■ Data:
* * * * *
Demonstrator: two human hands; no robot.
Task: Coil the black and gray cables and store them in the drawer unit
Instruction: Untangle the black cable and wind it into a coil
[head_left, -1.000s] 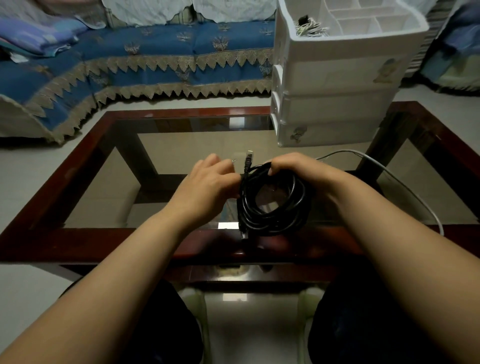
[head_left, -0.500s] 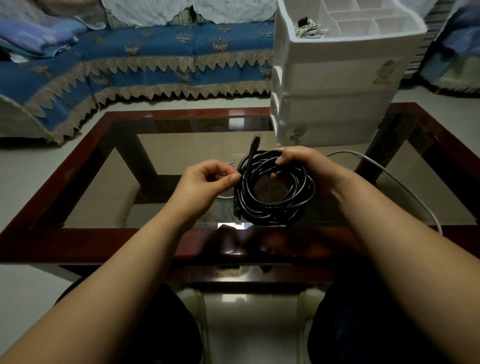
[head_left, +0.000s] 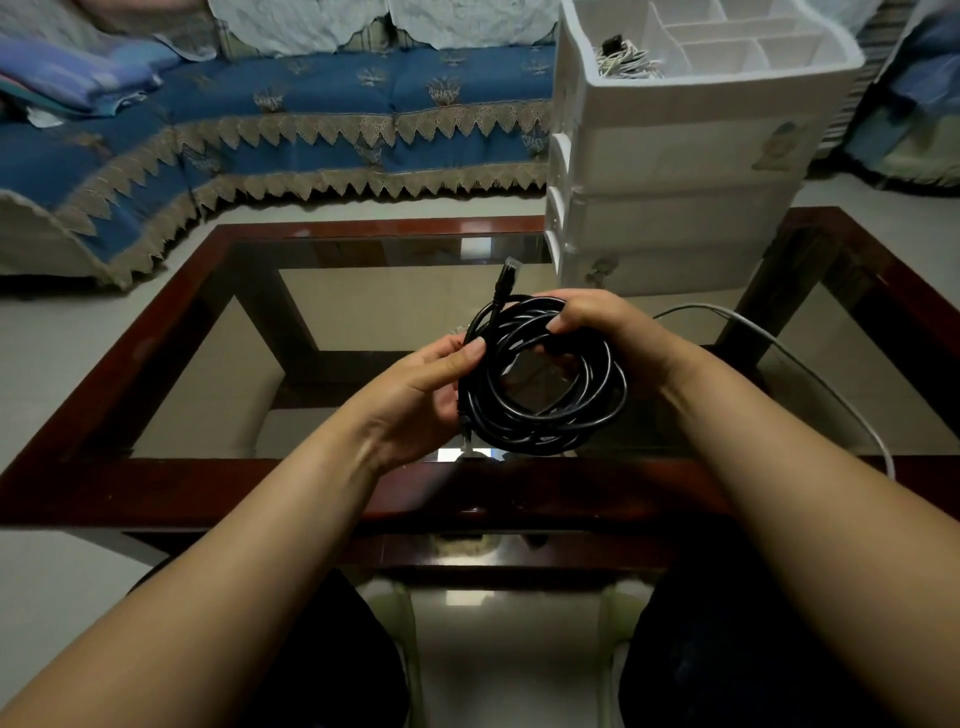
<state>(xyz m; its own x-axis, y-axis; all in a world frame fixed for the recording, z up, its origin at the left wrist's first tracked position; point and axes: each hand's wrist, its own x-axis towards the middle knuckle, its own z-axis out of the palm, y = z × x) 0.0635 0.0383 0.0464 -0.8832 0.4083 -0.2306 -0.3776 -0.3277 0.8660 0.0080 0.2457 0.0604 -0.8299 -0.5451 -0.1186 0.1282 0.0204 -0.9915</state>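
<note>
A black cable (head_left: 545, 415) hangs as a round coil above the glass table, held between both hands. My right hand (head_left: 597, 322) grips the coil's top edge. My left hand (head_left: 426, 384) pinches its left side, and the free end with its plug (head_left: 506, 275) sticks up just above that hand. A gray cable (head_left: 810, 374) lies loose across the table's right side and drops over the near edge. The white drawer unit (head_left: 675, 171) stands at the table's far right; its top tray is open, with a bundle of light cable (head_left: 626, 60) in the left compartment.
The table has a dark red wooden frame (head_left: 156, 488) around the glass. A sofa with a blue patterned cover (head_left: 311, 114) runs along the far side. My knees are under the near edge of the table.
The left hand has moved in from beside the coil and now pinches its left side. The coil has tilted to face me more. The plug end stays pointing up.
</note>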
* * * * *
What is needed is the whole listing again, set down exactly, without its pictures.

Demonstrator: two human hands; no robot.
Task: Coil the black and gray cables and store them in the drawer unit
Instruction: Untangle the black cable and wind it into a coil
[head_left, -1.000s] 
[head_left, -0.500s] 
[head_left, +0.000s] 
<state>(xyz m; its own x-axis, y-axis; all in a world frame fixed for the recording, z up, its origin at the left wrist's first tracked position; point and axes: each hand's wrist, its own x-axis towards the middle knuckle, its own z-axis out of the palm, y = z × x) 0.0635 0.0383 0.0464 -0.8832 0.4083 -0.2306 -0.3776 -0.3277 0.8660 0.0080 0.2457 0.0604 -0.8299 -0.5451 -0.1186 0.1282 0.0204 -0.9915</state>
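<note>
A black cable (head_left: 545, 415) hangs as a round coil above the glass table, held between both hands. My right hand (head_left: 597, 322) grips the coil's top edge. My left hand (head_left: 426, 384) pinches its left side, and the free end with its plug (head_left: 506, 275) sticks up just above that hand. A gray cable (head_left: 810, 374) lies loose across the table's right side and drops over the near edge. The white drawer unit (head_left: 675, 171) stands at the table's far right; its top tray is open, with a bundle of light cable (head_left: 626, 60) in the left compartment.
The table has a dark red wooden frame (head_left: 156, 488) around the glass. A sofa with a blue patterned cover (head_left: 311, 114) runs along the far side. My knees are under the near edge of the table.
The left hand has moved in from beside the coil and now pinches its left side. The coil has tilted to face me more. The plug end stays pointing up.
</note>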

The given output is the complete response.